Pas d’amélioration en vue

Dans une conjoncture économique morose, le gouvernement doit faire face à trois embûches : la hausse du déficit budgétaire, le gouffre financier de la protection sociale et la réforme du système des retraites.

Publié le 18 février 2003 Lecture : 6 minutes.

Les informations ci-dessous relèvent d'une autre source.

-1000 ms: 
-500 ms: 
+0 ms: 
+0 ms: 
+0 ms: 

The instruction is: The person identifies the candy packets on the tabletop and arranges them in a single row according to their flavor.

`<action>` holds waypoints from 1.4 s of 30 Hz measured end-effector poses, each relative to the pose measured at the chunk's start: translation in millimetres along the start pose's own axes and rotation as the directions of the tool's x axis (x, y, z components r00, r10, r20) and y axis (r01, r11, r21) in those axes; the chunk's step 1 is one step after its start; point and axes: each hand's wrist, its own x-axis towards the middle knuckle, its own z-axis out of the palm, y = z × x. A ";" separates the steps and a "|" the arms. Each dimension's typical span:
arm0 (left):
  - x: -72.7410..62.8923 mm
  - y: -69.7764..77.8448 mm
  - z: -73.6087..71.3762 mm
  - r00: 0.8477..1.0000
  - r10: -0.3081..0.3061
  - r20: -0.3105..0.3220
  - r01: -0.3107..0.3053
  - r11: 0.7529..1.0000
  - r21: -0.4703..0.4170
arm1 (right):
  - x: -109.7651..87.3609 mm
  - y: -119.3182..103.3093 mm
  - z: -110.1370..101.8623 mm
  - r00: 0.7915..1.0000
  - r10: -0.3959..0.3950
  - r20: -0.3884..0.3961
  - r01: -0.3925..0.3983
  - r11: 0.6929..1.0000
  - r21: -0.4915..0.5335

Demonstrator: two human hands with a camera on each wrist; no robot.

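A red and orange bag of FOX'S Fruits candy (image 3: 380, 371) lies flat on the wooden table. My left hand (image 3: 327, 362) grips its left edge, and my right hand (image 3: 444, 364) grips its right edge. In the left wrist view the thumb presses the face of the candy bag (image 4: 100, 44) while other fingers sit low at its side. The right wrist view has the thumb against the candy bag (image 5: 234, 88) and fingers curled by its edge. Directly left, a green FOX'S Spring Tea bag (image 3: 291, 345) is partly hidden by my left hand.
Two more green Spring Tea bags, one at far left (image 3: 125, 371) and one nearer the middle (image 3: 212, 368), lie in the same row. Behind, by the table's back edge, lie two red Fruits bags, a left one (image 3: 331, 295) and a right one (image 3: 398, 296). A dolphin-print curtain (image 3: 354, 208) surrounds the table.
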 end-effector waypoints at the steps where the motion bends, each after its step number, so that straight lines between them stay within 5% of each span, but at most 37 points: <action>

Comme il est loin le temps où les colloques et les éditorialistes se préoccupaient du prochain retour du plein emploi en France ! Il y a deux ans encore, les experts du marché du travail s’inquiétaient du fameux « papy boom » qui, à partir de 2005, enverra de gros bataillons à la retraite, ouvrant par dizaines de milliers des postes pour les plus jeunes, dans le privé comme dans le public. Autant en emporte le vent mauvais qui souffle sur l’économie mondiale : on ne compte plus désormais les plans sociaux, les fermetures d’établissements et les dépôts de bilan. Hier, Alcatel, Hewlett-Parckard, Atofina, Aventis, Gemplus et la multitude des « jeunes pousses » qui s’étaient multipliées dans le secteur des nouvelles technologies annonçaient des suppressions d’emplois par centaines. Aujourd’hui, c’est au tour d’Arcelor, Metaleurop, Pechiney, Daewoo-Orion, Giat-Industries, Wanadoo ou Noos de pratiquer des coupes plus ou moins brutales dans leurs effectifs, au point que le Premier ministre Jean-Pierre Raffarin a éprouvé le besoin de dire, le 27 janvier, son « indignation face à des entreprises qui méprisent les territoires » où elles sont implantées.
Mais le chef du gouvernement n’a pas de prise sur un mouvement de fond qui se traduit par une nouvelle poussée du chômage. Après la création de 1,7 million d’emplois entre 1997 et 2001, les années Jospin se sont achevées par une remontée à 9 % du pourcentage des sans-emploi en 2002. L’année s’est conclue sur une progression de 105 000 du nombre des chômeurs. Le marché du travail français continue de se traîner aux dernières places européennes en compagnie de ceux de l’Espagne et de la Finlande, alors que la Grande-Bretagne affiche une santé insolente avec un chômage inférieur à 6 %.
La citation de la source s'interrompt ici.